Finite differences and spectral methods for PDEs#

Here are the three major PDE problem types:

Table 1 PDE Problems#

Nonlinear

Linear

Boundary-value

\(F(u)=0\)

\(Lu = 0\)

Time-dependent

\(u_t = F(u)\)

\(u_t = Lu\)

Eigenvalue

\(-\)

\(Au = \lambda Bu\)

In each case, \(u\) is a (possibly vector-valued) function of space, and perhaps time, and the operators include differential operations in space dimensions. Boundary-value problems represent steady state and require boundary conditions depending on the order of the differential operator. (Of course, the underlying problem is an ODE, not a PDE, if there is just one space dimension.) Time-dependent problems also require an initial condition; we have limited ourselves to first-order in time, but there are ways to transform higher-order problems down to first-order by adding dimensions to \(u\). Finally, while there are ways to pose nonlinear eigenvalue problems, the linear case is the standard one and has many applications in physics.

Since the solution of a PDE is a function, our first decision in a numerical solution is how to represent the function on a computer. The finite-difference approach is to replace the function with a collection of its values at specific locations called nodes in space and/or time. Typically, one then determines those values through approximations to the differential operators in the original problem. When the approximations are imposed pointwise at the same set of nodes as the function values, the resulting approach may be called collocation.

A finite-difference method does not directly address the connection between the collocated values and an approximation to the solution function \(u(x)\). One might use simple piecewise linear interpolation, for example, if this function is desired, but there is no intrinsic need to do so. By contrast, a spectral method assumes that the discrete function values are connected to an interpolating or least-squares approximation of maximum accuracy for smooth functions. Alternatively, the approximate solution may be viewed as a linear combination of basis functions with optimal approximation properties. (Sometimes, in order to distinguish from a spectral method based on expansion coefficients, a spectral collocation method is referred to as a pseudospectral method, although this term is not universally liked.) These methods can be viewed through the lens of finite differences or through the lens of classical orthogonal polynomials and Fourier transformations.
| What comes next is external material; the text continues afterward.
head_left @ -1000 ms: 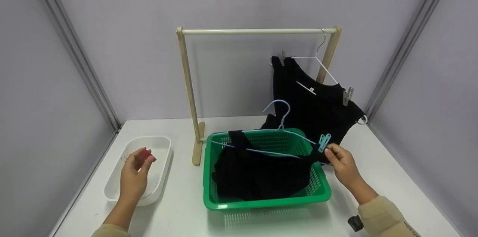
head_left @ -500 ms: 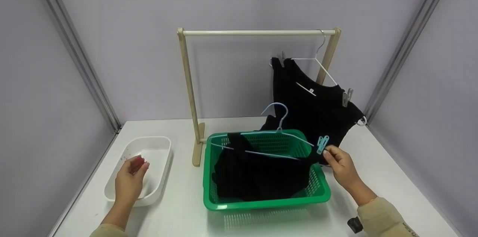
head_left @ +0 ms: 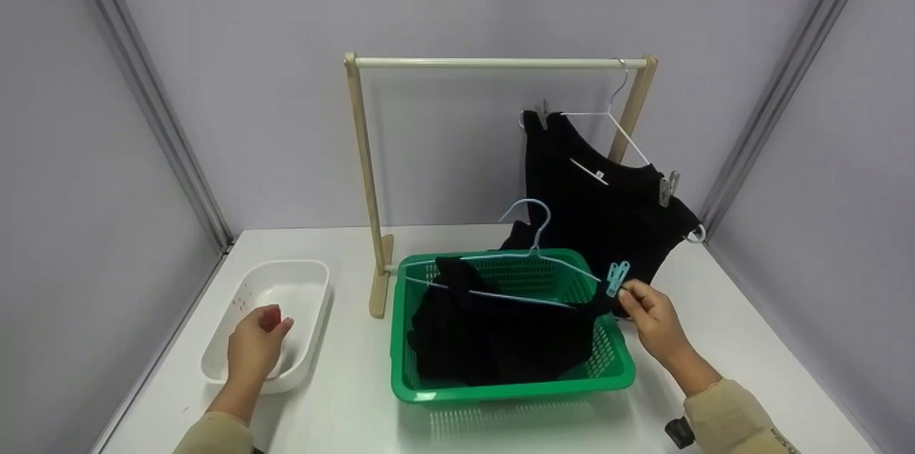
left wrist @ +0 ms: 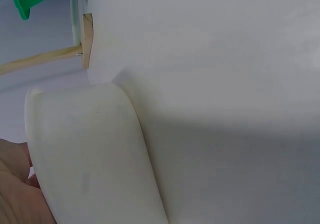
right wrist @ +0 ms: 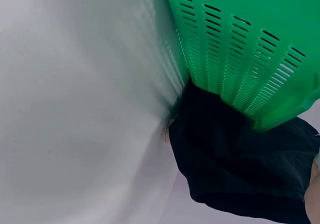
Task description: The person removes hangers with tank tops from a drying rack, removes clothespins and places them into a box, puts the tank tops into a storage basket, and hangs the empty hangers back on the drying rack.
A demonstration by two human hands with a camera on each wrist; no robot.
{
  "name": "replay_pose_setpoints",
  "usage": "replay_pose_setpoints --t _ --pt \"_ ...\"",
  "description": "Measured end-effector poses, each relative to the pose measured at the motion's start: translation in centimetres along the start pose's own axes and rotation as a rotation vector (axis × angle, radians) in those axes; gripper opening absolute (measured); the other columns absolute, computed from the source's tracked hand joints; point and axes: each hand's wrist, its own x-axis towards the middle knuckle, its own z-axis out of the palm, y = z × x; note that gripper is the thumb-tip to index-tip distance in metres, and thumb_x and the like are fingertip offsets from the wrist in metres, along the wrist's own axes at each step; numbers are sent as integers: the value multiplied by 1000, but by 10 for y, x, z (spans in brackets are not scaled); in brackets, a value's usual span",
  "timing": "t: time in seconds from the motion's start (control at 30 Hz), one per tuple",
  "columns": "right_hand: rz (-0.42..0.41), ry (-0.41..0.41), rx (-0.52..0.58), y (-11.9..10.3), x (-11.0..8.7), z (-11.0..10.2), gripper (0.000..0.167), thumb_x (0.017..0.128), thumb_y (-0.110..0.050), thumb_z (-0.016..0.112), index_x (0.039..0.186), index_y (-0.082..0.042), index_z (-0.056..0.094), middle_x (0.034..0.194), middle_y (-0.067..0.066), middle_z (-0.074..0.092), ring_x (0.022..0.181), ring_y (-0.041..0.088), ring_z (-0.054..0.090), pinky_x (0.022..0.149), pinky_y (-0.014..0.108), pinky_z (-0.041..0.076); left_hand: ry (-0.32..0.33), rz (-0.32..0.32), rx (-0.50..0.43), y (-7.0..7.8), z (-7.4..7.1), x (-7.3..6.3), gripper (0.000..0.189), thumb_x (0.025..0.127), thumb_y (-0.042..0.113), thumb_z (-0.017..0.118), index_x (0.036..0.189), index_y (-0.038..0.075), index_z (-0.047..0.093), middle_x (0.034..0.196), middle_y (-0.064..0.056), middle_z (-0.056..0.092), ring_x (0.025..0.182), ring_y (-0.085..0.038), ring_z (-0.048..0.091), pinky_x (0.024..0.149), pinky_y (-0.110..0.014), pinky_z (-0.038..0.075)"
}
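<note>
My left hand (head_left: 250, 347) is over the white tray (head_left: 293, 289) at left, holding a small red thing (head_left: 272, 316) between thumb and fingers; its kind I cannot tell. In the left wrist view the tray's wall hides most of that hand. My right hand (head_left: 654, 322) pinches the strap end of a black tank top (head_left: 500, 347), right beside a light-blue clothespin (head_left: 617, 278). This top lies mostly inside the green basket (head_left: 515, 393), its straps on a blue wire hanger (head_left: 543, 214) whose hook points up. Black cloth (right wrist: 240, 169) hangs past the basket in the right wrist view.
Behind the basket stands a wooden rack (head_left: 486, 63). At its right end a white hanger (head_left: 627, 134) carries another black top (head_left: 593, 218), fastened with grey clothespins (head_left: 666, 191). Grey panels (head_left: 129, 175) enclose the white table (head_left: 343, 411).
My left hand has lowered slightly toward the tray, with the red thing still in its fingers. The blue hanger's hook has dipped a little; my right hand has stayed nearly in place.
</note>
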Motion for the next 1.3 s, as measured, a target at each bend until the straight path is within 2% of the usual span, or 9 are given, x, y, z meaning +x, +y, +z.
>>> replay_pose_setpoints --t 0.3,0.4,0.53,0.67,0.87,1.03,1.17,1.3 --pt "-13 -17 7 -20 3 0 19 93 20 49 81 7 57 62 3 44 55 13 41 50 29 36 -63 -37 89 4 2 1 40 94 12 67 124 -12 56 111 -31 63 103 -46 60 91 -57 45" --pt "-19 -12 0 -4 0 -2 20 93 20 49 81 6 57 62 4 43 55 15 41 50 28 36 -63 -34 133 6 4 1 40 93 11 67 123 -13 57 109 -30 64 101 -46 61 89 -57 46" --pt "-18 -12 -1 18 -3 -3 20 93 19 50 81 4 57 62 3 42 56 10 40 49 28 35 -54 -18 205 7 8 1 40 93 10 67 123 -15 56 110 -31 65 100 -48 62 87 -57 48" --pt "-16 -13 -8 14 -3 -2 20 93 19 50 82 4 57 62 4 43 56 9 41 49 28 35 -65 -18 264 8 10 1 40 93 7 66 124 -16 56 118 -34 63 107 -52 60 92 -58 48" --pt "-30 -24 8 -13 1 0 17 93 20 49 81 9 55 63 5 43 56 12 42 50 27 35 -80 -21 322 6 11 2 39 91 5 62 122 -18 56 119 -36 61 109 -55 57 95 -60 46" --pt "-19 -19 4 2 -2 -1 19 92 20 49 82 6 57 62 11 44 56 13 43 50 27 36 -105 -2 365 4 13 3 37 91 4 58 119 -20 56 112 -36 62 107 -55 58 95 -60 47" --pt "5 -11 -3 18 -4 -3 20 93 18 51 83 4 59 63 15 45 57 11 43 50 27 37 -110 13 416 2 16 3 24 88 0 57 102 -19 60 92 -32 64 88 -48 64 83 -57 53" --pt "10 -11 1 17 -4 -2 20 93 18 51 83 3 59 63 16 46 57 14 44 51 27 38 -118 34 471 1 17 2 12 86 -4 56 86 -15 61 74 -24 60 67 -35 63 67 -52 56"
The point of finite differences or spectral collocation is to reduce the original continuous problem to a discrete system: linear or nonlinear algebraic equations, ODEs, or a matrix eigenvalue problem. The finite-dimensional analogs are all major problem types in scientific computation; in fact, the interest in and development of the finite-dimensional problems is driven to a great extent by discretizations of PDEs. We might then ask whether the discrete solution converges to the continuous one as the size of the discrete problem increases. There are two elements that create convergence: accuracy, which is how well the discrete problem represents the original one, and stability, whose definition is dependent on the problem type but essentially ensures that the discrete mapping from data to solution does not grow without bound as the problem size increases to infinity.